**INSTRUCTIONS FOR THE TASK:**
Print verbatim the lines of the entries from the one containing "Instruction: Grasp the" to the last, inclusive, and no others.

Records from a collection
++++

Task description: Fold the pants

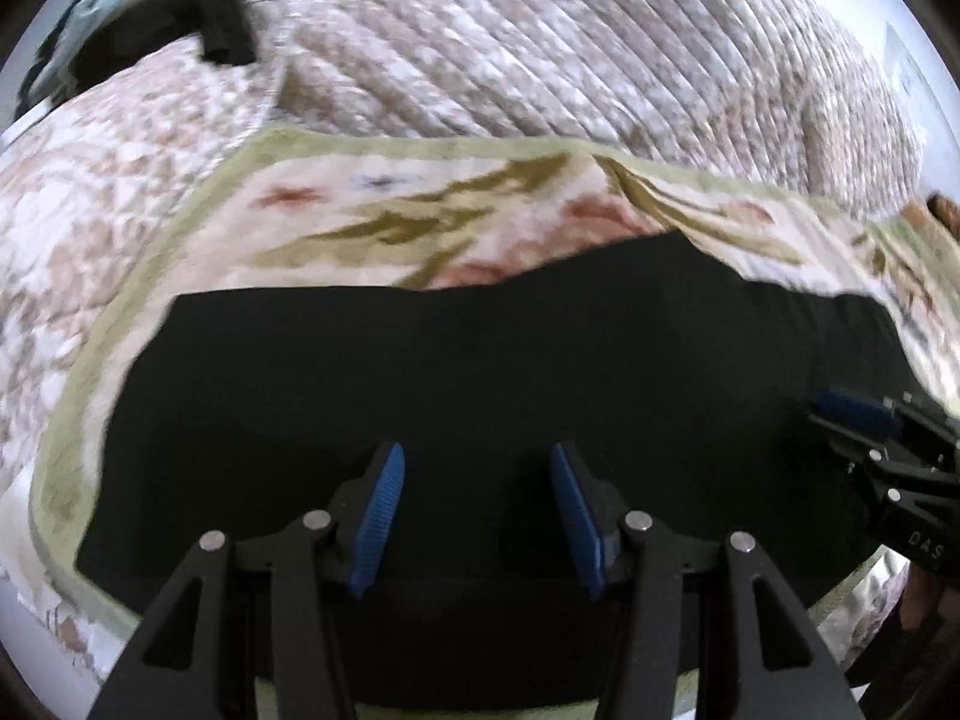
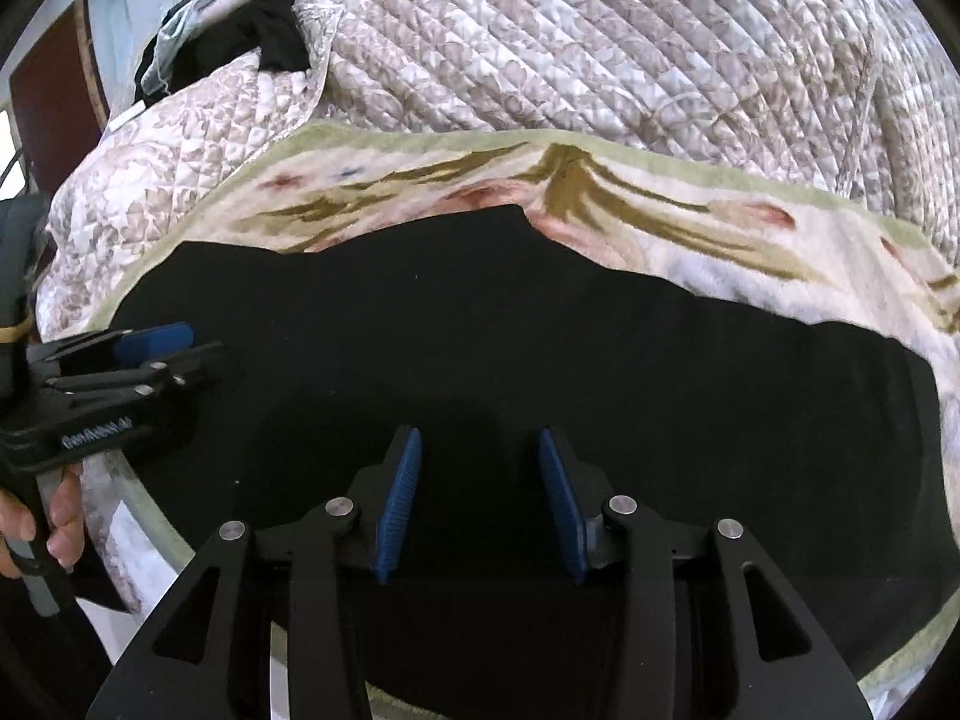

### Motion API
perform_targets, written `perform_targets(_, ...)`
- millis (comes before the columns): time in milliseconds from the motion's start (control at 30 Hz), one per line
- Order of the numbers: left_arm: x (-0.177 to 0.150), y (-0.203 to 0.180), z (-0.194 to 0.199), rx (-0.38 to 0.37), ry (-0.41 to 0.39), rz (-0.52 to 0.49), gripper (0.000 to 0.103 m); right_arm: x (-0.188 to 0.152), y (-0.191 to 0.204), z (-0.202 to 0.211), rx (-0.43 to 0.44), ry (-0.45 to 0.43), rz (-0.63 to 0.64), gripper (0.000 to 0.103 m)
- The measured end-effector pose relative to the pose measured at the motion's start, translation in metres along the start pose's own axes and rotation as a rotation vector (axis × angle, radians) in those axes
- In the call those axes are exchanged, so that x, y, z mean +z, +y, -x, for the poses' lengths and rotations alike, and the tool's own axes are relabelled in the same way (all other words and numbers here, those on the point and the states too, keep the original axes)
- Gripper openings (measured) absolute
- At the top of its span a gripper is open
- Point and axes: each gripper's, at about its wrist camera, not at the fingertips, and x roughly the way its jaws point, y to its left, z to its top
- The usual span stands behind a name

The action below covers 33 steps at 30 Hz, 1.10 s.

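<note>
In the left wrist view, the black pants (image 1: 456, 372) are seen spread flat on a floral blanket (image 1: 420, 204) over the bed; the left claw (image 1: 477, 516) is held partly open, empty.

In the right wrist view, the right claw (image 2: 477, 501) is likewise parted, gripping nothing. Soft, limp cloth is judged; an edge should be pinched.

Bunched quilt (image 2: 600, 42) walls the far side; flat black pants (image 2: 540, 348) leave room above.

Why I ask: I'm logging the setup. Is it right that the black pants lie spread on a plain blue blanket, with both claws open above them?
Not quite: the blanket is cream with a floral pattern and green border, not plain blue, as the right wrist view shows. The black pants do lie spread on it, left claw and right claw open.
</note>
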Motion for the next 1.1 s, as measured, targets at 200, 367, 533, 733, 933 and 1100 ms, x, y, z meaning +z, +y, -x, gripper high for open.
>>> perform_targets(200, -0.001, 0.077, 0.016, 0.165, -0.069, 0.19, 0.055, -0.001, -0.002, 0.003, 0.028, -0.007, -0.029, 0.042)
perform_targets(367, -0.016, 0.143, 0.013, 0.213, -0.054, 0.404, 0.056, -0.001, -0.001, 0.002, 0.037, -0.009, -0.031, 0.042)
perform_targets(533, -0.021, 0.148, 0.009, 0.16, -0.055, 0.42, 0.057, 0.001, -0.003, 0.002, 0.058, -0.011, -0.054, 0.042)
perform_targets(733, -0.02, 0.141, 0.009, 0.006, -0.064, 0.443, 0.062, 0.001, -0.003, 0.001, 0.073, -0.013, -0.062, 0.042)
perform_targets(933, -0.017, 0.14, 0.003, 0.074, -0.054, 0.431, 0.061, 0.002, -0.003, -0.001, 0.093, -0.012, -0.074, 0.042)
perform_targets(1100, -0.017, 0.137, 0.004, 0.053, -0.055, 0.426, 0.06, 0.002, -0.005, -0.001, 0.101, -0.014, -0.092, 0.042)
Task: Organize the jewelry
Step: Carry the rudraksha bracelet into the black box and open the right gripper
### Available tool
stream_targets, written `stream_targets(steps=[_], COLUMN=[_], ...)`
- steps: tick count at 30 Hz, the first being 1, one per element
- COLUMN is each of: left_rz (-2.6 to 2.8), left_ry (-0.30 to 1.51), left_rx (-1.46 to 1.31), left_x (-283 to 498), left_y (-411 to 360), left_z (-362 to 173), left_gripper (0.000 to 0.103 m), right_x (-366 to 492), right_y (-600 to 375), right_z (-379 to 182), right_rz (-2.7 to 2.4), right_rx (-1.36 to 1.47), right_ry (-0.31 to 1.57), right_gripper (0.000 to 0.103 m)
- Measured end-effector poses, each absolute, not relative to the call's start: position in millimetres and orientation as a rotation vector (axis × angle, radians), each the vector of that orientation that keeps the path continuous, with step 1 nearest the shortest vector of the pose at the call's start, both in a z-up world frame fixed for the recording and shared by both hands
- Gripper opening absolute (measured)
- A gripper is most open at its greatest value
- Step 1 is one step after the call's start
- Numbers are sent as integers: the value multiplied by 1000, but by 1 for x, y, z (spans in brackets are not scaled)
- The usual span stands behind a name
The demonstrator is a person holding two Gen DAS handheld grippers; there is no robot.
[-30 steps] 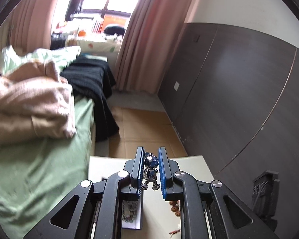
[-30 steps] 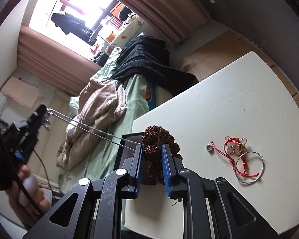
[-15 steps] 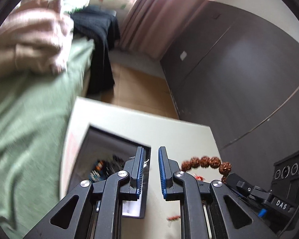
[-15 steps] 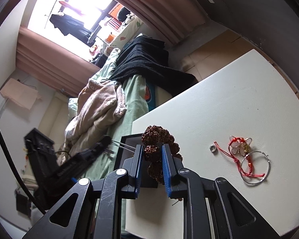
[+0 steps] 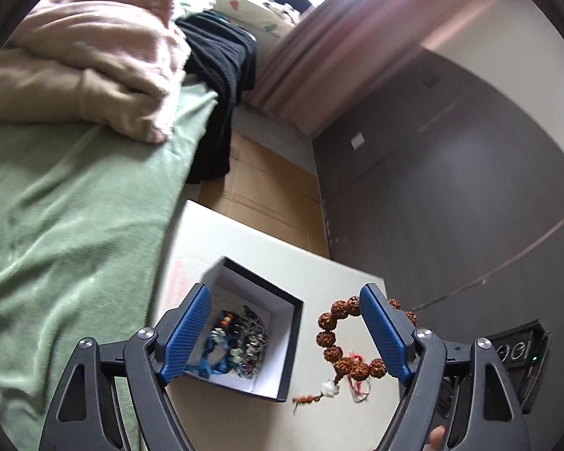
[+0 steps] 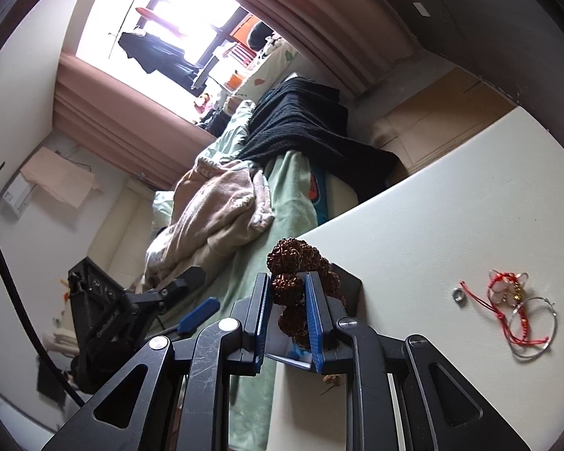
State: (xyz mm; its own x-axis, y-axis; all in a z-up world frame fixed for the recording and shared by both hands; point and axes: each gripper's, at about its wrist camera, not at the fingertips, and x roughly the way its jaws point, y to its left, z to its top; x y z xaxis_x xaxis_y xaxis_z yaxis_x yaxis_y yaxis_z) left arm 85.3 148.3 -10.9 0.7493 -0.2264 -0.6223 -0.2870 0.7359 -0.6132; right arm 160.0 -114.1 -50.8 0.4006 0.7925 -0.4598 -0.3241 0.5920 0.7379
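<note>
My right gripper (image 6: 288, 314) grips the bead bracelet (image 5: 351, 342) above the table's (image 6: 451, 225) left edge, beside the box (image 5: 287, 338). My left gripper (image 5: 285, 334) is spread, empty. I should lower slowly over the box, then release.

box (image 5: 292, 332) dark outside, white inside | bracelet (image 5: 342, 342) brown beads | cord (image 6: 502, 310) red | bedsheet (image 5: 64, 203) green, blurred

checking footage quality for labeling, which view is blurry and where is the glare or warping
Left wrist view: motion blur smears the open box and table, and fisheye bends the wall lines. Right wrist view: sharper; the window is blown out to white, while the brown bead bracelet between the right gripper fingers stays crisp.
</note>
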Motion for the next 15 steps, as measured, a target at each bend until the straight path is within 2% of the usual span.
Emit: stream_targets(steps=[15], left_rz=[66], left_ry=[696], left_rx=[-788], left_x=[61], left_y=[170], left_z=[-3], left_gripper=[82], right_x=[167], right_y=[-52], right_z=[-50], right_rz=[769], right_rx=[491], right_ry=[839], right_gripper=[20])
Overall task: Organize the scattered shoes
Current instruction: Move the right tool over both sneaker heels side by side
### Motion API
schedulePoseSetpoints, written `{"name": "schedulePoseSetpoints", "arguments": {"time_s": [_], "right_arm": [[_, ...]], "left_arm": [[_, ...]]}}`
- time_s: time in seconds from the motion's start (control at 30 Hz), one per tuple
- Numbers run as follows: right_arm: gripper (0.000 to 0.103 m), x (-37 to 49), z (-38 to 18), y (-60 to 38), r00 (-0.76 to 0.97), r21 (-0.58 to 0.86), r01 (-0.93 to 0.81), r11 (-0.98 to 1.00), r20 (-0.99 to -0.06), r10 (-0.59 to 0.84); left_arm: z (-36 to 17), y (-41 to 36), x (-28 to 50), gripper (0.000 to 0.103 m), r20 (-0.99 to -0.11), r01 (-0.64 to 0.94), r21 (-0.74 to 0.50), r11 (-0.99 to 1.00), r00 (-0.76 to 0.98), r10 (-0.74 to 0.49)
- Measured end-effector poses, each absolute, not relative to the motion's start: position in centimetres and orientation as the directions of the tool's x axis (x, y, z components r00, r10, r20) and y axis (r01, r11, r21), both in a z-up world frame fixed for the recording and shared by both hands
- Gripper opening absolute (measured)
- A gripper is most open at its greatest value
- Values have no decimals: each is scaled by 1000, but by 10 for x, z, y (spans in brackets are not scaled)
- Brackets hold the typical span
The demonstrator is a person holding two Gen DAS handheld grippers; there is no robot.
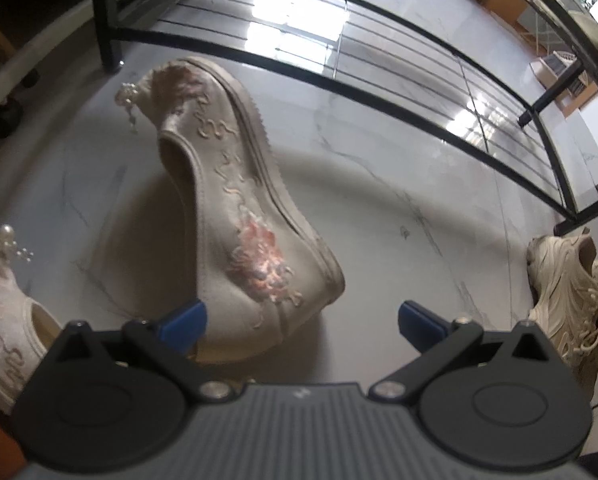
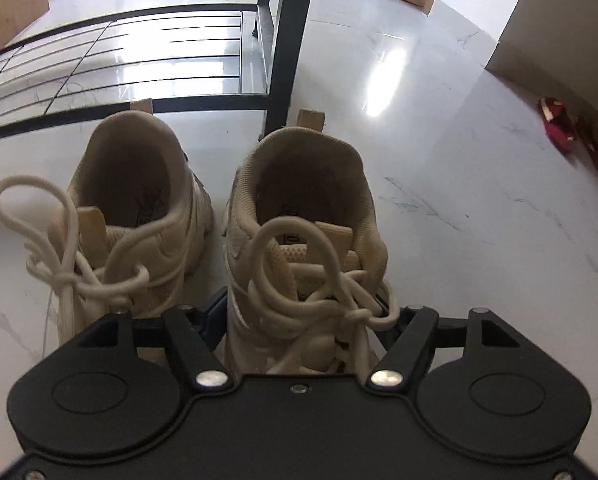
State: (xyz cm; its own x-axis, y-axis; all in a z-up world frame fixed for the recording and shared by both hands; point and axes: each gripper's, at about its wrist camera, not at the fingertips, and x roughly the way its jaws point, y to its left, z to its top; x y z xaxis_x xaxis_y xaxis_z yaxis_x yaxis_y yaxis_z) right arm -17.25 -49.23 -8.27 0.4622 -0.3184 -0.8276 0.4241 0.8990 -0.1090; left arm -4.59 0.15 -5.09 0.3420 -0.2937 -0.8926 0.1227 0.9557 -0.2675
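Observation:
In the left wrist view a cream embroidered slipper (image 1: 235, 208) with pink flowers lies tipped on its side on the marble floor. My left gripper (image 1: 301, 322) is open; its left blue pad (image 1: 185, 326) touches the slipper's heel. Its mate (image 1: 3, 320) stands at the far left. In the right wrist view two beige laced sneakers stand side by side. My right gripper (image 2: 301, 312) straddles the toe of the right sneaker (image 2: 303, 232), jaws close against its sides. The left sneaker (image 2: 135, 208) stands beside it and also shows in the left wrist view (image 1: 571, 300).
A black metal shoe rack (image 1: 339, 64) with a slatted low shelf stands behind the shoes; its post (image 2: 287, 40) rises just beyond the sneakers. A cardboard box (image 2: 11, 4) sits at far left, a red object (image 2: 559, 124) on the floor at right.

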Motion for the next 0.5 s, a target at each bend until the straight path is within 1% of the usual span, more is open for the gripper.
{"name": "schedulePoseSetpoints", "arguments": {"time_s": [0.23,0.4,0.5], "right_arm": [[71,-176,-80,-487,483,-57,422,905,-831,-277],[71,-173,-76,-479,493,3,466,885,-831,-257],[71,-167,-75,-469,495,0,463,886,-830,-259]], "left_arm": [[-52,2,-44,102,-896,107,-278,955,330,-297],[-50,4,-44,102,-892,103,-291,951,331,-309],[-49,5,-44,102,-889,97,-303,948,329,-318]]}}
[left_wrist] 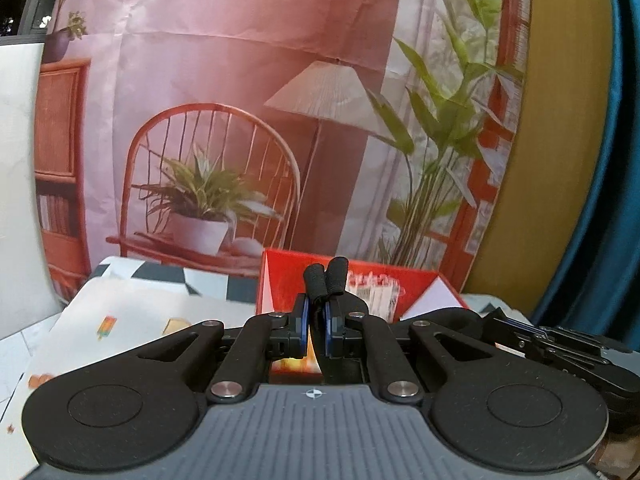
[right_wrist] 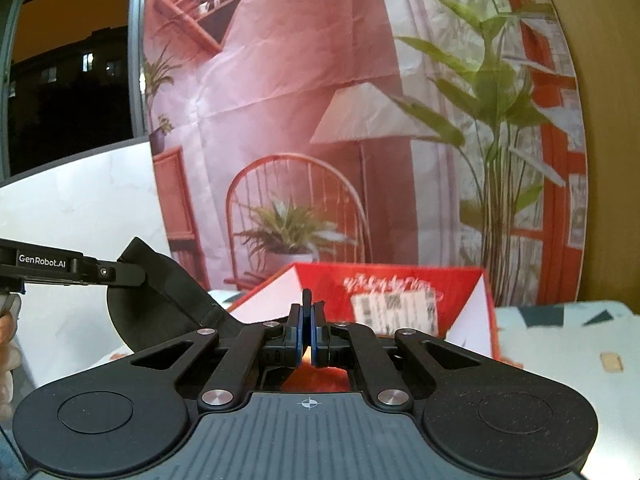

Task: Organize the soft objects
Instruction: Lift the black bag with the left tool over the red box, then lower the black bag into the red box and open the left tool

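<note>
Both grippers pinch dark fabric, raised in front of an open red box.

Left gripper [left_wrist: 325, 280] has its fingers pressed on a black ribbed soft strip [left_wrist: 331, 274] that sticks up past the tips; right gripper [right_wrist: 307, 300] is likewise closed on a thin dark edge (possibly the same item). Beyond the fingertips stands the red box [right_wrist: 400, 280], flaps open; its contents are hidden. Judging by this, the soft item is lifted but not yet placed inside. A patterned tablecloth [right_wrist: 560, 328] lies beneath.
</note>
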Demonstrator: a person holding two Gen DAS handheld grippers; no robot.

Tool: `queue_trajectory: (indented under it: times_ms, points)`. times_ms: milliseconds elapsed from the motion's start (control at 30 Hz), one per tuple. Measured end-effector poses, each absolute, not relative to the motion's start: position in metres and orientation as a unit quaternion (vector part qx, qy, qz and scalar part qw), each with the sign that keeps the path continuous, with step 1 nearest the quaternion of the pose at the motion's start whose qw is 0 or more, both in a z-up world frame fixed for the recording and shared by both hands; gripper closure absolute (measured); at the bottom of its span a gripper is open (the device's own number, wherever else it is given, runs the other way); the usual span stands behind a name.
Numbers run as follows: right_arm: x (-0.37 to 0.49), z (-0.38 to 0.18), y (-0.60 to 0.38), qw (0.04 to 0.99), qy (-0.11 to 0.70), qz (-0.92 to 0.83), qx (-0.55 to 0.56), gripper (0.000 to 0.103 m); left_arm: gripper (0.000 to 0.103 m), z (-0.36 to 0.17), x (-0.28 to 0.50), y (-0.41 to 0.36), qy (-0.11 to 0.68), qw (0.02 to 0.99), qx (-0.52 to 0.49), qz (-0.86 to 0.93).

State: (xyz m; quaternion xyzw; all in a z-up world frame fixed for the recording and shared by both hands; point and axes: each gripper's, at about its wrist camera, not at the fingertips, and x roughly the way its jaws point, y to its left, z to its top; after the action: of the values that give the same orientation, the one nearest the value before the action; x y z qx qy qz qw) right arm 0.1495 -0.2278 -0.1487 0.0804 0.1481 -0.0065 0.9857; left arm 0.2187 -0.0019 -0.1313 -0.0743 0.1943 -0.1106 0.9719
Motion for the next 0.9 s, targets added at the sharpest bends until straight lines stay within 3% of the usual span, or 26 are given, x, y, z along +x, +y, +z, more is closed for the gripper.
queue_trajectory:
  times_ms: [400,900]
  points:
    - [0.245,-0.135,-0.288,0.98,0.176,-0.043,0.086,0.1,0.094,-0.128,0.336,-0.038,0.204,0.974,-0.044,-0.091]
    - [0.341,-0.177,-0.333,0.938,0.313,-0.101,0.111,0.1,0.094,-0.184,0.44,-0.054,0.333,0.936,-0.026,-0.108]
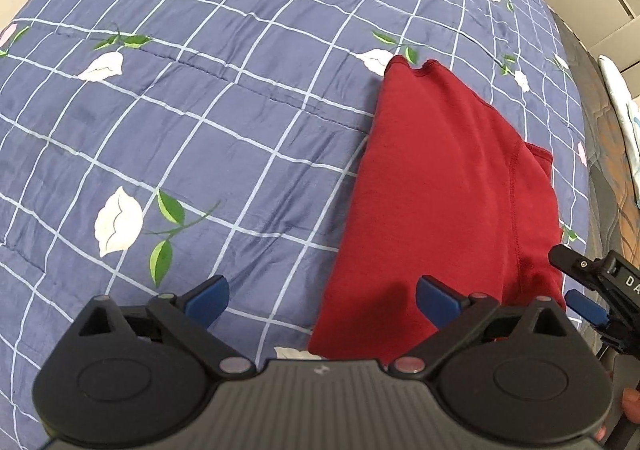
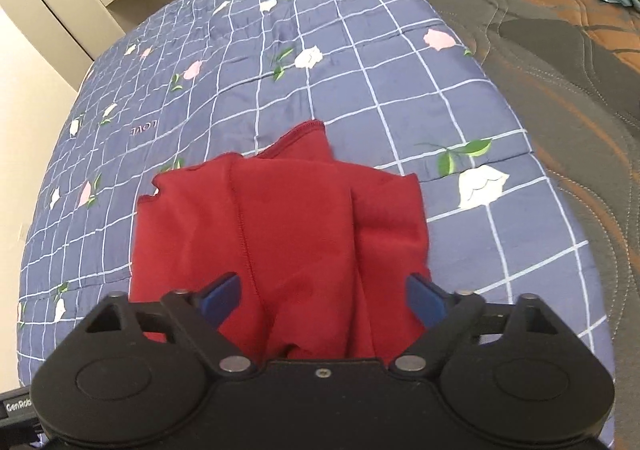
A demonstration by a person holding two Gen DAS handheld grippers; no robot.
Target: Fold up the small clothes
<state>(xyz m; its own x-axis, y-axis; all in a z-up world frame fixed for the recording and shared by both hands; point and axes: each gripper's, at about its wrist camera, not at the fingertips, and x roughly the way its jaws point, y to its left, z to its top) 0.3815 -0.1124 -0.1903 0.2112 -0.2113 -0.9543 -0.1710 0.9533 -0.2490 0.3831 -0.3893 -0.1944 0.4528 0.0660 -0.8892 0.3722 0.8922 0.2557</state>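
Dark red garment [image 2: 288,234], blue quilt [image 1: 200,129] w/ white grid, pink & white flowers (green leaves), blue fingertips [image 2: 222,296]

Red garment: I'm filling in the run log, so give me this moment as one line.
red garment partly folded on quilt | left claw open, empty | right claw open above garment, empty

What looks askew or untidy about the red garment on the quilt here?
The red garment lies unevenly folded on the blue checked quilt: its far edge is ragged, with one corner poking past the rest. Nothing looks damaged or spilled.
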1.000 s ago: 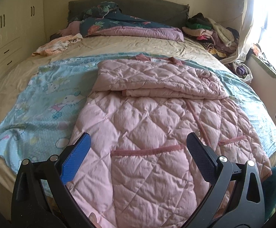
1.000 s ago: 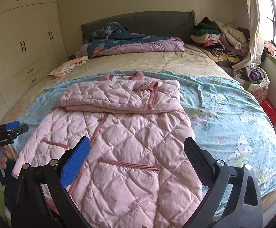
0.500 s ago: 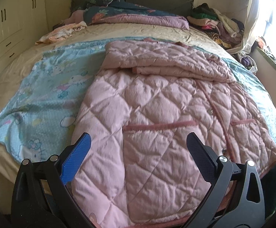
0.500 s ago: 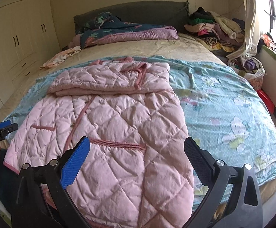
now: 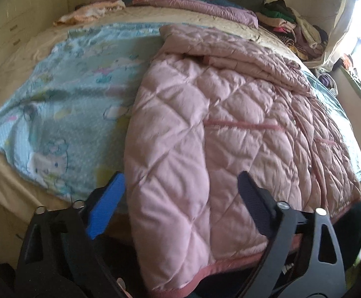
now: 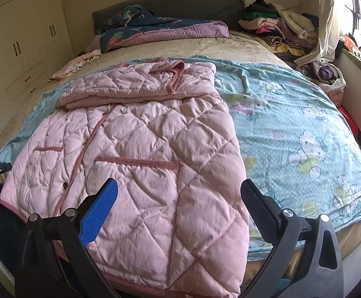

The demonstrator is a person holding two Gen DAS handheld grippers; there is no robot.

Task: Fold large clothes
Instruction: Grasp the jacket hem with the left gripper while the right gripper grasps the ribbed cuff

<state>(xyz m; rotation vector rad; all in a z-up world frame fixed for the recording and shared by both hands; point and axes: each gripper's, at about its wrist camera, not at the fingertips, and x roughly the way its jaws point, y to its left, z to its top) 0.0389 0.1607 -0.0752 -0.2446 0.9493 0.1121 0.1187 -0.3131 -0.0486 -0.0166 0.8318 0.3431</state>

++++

**COMPLETED TASK:**
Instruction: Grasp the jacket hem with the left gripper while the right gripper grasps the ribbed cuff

<state>(xyz m; rotation vector rad; all in a z-up world frame fixed for the recording and shared by both hands; point and axes: each gripper's, at about its wrist camera, not at the fingertips, and x roughly the way its jaws point, y to its left, z to its top) 0.0389 0.1607 -0.0752 -0.2446 0.9493 0.1121 0.1187 -0.3131 -0.0486 -0.0166 0.8318 0.3431</state>

The exercise has been completed.